The great Mexican director is in England to pick up a BFI fellowship – and buy a haunted house. He talks gods, ghosts, monsters and almost being destroyed by the Weinsteins

When Guillermo del Toro goes to the cinema, he buys three seats. “I’m an expansive fellow,” he says, occupying one end of the sofa in the library of a London hotel. “Between the popcorn and my elbows and my girth, I need more than one seat. But I also like the feeling of being in company and yet alone. Everyone says how great the cinema is as a collective experience, and I agree. At the same time, I enjoy it the most when it’s not packed. I like being semi-alone.”

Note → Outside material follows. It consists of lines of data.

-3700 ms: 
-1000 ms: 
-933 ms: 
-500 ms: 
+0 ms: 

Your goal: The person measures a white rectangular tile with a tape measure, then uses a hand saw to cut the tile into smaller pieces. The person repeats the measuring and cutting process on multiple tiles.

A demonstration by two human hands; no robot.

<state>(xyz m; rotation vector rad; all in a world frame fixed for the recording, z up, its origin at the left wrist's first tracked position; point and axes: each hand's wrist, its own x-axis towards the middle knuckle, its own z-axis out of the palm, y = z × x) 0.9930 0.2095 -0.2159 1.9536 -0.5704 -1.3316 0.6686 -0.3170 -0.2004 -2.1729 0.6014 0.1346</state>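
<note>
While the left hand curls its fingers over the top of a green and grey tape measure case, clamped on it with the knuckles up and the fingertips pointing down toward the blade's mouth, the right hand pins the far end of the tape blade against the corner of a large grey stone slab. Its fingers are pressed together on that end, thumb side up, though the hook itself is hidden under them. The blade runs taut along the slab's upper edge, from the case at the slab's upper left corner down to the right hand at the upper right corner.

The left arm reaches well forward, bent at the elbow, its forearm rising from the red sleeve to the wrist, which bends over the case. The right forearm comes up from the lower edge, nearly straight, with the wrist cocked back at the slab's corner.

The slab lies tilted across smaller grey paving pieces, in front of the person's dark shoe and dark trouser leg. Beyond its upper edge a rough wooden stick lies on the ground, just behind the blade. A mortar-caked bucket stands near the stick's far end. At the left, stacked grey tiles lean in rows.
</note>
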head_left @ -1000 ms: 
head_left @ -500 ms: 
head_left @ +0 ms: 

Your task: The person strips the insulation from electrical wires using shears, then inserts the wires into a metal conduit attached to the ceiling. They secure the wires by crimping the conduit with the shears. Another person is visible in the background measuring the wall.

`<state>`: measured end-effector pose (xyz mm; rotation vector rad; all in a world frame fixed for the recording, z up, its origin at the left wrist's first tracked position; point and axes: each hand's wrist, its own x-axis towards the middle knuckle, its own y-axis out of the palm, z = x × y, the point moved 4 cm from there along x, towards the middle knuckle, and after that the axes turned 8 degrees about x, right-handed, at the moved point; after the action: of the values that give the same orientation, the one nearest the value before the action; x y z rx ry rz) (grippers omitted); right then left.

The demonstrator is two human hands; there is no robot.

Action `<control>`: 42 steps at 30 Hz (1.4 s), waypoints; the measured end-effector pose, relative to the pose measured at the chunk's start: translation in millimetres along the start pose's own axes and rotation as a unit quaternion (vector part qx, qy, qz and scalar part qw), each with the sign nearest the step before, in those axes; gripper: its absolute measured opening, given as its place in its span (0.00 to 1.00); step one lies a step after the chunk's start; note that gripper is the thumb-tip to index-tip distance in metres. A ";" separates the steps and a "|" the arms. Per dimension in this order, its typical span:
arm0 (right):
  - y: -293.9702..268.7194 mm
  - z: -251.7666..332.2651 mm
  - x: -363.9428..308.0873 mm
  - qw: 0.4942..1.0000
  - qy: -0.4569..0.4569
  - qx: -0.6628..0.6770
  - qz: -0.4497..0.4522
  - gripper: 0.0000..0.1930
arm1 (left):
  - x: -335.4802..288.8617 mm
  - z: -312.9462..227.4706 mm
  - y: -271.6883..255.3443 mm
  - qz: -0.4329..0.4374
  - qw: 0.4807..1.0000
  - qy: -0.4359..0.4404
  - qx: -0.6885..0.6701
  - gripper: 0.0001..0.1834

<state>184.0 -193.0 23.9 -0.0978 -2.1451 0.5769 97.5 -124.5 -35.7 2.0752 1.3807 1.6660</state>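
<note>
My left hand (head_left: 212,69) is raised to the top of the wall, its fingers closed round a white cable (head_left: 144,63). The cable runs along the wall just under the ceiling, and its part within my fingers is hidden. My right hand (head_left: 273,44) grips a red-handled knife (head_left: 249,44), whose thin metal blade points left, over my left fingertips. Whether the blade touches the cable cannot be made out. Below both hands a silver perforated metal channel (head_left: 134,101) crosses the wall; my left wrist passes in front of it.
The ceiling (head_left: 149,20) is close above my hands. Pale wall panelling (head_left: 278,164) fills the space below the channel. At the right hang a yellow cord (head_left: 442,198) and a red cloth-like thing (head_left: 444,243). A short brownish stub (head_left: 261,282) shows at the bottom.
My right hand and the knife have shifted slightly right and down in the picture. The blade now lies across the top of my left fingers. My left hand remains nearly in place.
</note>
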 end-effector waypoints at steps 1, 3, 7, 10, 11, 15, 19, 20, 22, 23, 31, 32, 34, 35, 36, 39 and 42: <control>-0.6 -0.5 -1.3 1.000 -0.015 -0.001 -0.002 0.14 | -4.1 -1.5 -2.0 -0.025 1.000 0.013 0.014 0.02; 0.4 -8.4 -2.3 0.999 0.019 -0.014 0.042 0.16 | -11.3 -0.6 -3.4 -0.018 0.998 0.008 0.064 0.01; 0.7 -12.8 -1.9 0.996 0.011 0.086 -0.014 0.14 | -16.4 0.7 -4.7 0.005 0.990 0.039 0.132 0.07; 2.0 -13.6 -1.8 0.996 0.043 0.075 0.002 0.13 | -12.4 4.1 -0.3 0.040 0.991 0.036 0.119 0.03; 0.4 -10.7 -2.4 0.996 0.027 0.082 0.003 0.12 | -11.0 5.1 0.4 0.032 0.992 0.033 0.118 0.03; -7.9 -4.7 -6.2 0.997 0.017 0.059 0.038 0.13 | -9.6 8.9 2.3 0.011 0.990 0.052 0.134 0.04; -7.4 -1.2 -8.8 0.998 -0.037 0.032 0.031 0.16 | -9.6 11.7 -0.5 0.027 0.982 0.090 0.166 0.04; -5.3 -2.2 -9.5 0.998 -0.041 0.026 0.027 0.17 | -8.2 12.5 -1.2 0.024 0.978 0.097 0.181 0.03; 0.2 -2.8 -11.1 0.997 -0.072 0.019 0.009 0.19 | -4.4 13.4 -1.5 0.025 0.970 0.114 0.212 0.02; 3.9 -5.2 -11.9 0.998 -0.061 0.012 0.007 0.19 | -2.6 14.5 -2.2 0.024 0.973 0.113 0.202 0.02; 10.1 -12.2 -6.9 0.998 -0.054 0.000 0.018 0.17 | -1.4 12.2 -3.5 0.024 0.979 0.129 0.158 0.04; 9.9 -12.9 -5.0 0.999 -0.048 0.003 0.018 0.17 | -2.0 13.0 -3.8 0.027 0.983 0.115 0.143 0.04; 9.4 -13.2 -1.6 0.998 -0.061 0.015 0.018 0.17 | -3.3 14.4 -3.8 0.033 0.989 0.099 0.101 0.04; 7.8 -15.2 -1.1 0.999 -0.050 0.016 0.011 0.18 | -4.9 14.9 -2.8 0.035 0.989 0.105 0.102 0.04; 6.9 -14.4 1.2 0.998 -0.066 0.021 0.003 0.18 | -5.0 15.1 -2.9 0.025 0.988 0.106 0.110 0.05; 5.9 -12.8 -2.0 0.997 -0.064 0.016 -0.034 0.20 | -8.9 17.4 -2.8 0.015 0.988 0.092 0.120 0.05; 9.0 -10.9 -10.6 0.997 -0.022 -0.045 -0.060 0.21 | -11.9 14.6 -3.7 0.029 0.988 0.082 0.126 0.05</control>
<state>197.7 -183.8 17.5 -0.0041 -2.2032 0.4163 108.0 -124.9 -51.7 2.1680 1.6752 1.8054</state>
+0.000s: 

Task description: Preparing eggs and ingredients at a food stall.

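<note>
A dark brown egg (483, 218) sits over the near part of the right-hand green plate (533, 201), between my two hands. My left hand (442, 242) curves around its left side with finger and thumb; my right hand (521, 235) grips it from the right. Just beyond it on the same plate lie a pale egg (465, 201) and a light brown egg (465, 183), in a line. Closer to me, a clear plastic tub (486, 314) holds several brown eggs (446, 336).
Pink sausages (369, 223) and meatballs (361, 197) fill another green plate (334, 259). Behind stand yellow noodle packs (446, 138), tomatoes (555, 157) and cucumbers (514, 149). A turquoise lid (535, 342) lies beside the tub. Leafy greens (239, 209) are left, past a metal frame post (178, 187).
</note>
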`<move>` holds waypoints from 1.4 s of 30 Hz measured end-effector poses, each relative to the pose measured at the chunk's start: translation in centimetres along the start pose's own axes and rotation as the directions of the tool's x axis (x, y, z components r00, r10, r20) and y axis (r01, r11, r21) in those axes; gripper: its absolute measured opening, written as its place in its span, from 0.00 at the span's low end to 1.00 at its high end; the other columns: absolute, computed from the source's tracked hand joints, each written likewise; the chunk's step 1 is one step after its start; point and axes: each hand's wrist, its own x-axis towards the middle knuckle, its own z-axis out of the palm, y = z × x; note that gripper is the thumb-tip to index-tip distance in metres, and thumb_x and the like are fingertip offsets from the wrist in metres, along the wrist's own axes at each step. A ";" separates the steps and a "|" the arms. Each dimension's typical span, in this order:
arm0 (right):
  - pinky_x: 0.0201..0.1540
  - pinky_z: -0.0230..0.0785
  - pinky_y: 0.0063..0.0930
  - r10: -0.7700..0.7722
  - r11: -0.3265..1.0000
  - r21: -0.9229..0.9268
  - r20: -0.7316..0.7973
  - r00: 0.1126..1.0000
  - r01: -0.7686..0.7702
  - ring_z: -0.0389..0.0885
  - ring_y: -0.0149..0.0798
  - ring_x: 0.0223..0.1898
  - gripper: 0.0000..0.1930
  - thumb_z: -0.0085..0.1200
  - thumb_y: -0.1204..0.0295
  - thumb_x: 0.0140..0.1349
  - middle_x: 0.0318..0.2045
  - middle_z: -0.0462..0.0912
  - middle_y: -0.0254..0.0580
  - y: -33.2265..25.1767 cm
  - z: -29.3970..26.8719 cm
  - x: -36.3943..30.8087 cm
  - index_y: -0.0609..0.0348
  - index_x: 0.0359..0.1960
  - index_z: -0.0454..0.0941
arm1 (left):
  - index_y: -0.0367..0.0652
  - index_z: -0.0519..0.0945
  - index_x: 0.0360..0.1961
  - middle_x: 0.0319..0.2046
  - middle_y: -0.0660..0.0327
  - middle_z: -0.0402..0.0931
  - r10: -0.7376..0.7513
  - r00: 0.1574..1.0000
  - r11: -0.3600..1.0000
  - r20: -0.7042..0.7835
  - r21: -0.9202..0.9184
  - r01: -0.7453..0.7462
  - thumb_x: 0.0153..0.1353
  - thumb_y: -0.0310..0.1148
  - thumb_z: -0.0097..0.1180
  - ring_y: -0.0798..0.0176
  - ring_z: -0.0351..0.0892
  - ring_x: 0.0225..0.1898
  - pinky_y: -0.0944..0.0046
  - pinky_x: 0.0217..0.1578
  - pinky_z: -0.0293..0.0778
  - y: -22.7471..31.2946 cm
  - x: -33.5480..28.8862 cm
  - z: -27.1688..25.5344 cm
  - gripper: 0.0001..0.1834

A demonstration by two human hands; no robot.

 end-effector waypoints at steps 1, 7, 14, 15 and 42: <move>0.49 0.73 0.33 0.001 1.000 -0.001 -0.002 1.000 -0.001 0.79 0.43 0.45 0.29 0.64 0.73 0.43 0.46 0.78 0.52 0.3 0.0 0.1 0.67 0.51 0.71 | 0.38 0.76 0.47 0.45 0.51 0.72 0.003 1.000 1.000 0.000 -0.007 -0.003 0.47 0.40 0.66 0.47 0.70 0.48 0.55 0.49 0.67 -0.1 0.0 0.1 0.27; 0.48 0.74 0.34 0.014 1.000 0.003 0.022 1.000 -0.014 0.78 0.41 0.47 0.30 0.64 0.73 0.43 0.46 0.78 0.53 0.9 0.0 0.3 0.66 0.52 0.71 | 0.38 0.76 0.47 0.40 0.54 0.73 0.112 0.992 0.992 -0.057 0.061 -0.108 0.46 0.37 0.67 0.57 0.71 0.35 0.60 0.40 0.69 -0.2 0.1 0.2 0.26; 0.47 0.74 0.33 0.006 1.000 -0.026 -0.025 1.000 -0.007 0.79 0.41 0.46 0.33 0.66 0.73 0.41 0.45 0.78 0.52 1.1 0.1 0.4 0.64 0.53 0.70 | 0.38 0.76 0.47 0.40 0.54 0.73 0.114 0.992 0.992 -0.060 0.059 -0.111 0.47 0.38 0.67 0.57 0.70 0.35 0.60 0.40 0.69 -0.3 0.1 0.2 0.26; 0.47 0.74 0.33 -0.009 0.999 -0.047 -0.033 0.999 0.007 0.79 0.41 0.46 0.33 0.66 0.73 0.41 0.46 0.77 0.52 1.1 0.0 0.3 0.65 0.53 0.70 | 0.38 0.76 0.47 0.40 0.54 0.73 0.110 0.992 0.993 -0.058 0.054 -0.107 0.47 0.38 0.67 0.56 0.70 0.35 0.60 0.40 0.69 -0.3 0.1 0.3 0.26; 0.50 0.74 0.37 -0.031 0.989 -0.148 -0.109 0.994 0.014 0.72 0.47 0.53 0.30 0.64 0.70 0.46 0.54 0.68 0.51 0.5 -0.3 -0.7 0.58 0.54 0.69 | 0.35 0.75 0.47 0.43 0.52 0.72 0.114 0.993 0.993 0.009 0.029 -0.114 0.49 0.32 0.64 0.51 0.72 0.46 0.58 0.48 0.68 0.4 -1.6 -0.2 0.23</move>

Those vacant seats must come in handy, too, if there are any ghosts in the vicinity. Ghosts and Del Toro go way back. The multi-Oscar-winning director was 11 when he first sensed a spectral presence at his family home in Guadalajara, Mexico. He insists this was his late uncle, who, before his death, had promised the young horror buff that he would pop back and tip him off if there were anything on the other side. Del Toro later heard a persistent sighing in his dead uncle’s room – a detail that inspired Santi, the sighing ghost-boy in The Devil’s Backbone, his 2001 horror set during the Spanish civil war. Decades later, when Del Toro was in New Zealand scouting locations for The Hobbit (which he co-wrote), his hotel room was filled with the cacophonous uproar of a murder in full swing, audible in a kind of surround-sound. And though there was no ghost as such when he stayed in an early-19th-century hotel in Aberdeen while filming Frankenstein two years ago, he felt “an oppressive vibe” about which he duly live-tweeted to his two-million-plus followers. Currently, he is looking to buy a haunted house in the UK. Presumably via Frightmove.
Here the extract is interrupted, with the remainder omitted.